= Annika Small =

Annika Elisabeth Small is a social entrepreneur focused on using digital technologies to address social challenges. Issues targeted include healthcare, social isolation, homelessness, domestic abuse and persistent poverty. Examples include online peer mentoring for those experiencing bullying, the first online clinical research trial, the iDEA programme for young digital entrepreneurs and new forms of micro-volunteering to help those experiencing loneliness are some examples. Small is the founder of CAST and former Chief Executive of Nominet Trust.

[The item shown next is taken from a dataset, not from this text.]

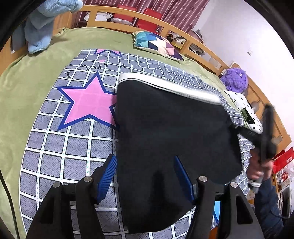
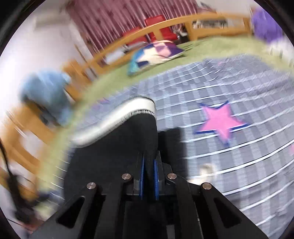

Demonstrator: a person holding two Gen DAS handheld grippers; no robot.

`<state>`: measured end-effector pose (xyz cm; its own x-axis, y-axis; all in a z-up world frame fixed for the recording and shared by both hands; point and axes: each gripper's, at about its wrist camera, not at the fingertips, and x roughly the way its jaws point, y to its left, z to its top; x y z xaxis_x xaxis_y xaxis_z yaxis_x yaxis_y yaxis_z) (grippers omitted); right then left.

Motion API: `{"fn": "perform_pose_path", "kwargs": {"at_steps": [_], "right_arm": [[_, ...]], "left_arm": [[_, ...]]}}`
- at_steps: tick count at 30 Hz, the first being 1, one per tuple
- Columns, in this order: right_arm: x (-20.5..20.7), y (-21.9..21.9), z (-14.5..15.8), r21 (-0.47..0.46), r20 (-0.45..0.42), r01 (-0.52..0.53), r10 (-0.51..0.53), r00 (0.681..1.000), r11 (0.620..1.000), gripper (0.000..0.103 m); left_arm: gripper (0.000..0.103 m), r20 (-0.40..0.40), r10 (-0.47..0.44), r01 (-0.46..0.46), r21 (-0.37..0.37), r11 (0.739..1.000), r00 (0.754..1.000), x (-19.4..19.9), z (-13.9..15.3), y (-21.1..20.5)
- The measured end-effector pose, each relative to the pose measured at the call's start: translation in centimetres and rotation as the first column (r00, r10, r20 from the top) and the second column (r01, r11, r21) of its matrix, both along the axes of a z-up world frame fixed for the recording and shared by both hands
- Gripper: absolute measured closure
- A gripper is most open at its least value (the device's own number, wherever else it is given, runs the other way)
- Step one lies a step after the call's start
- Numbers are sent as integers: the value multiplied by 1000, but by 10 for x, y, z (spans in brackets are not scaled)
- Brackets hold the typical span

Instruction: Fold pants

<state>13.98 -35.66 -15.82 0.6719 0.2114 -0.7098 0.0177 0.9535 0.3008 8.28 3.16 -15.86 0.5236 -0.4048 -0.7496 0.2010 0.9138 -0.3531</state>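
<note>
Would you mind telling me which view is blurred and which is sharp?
Right wrist view: heavy motion smear across the bed, only the right gripper pinching the black pants stays crisp. Left wrist view: mostly sharp, fisheye-bent, blurred only at the right edge.

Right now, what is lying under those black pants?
The black pants lie on a grey checked blanket with a pink star, one point tucked beneath them. The blanket covers a green bedspread. Anything else beneath is hidden.

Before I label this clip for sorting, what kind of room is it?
Most likely a bedroom: a wooden bed frame, a green blanket under a checked cover, and a patterned pillow.
</note>
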Motion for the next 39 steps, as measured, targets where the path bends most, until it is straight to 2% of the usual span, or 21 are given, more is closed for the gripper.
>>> {"fn": "perform_pose_path", "kwargs": {"at_steps": [1,2,4,6,9,13,14,15,17,20,23,25,27,28,30,32,33,34,36,39], "right_arm": [[4,1,-13,-56,-40,5,-7,999,998,94],[6,-4,-25,-36,-59,16,-19,998,999,94],[5,-20,-36,66,-63,58,-54,997,996,94],[-3,-26,-32,110,-40,93,-89,995,990,94],[-16,-13,-23,24,-11,101,-100,995,995,95],[-28,-24,-18,68,2,113,-114,994,991,94],[-26,-22,-24,36,-20,109,-108,994,993,91],[-21,-21,-29,12,-40,106,-105,994,994,84],[-27,-21,-24,-26,-51,122,-124,991,992,78],[-51,-13,5,-69,-3,143,-144,990,987,79],[-78,11,15,-125,32,73,-70,997,989,79],[-88,30,1,-137,-10,3,-5,1000,991,79],[-95,46,-26,-198,-75,-52,38,996,979,79],[-97,51,-44,-238,-100,-60,37,994,969,79],[-99,54,-50,-260,-93,-57,34,995,964,79],[-98,54,-37,-262,-103,-80,55,993,962,79],[-97,52,-27,-242,-93,-89,68,993,966,79],[-97,49,-15,-223,-60,-87,75,995,971,79],[-90,44,8,-211,23,-63,70,997,975,70],[-59,43,24,-240,66,-60,78,995,969,65]], "left_arm": [[40,6,1,-1,12,1000,1000,-1,0,-1],[40,13,0,0,21,1000,1000,-1,1,-2],[40,26,-9,8,36,999,1000,-4,4,-5],[40,27,-17,16,34,999,999,-4,7,-6],[40,30,-32,31,41,999,999,-6,10,-8],[40,38,-42,40,53,998,998,-8,13,-8],[40,30,-46,45,45,998,998,-7,13,-8],[40,20,-49,48,42,998,999,-4,13,-8],[40,17,-58,57,52,997,998,-4,15,-11],[40,42,-76,72,78,994,996,-6,20,-20],[40,12,-64,62,116,991,998,-13,7,-31],[40,-26,-56,59,130,990,998,-24,-14,-38],[39,-19,-40,43,192,980,999,-34,-32,-45],[39,6,-47,45,222,974,999,-38,-35,-49],[38,15,-68,62,252,966,998,-39,-29,-52],[38,0,-74,72,229,971,997,-34,-17,-49],[38,16,-78,73,205,976,997,-29,-7,-46],[38,36,-79,71,198,978,996,-25,0,-46],[38,73,-86,69,212,975,994,-6,13,-52],[38,103,-107,81,227,970,989,30,24,-67]]}}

Prior to Nominet Trust, Small founded and led the Tony Blair Institute's global education programme, Generation Global, where she used digital technologies to bring together young people of different cultures around the world to learn directly with, from and about each other. Prior to this, Small was Chief Executive of Futurelab, an educational R&D organisation chaired by Lord Puttnam, which develops radically new approaches to teaching and learning. Small is a recipient of a BETT Award for special achievement in education and technology

Small is a member of BAFTA and a Fellow of the RSA. She has been Chair of the University of Chichester, a non-executive of Wey Education and a Trustee of Founders4Schools. She has also been a Trustee of the Design Council, a non-executive Director of Lightful and Senior Independent Director of the Access Foundation. She is currently a Trustee at the John Ellerman Foundation and a non-executive Director of Care Unbound.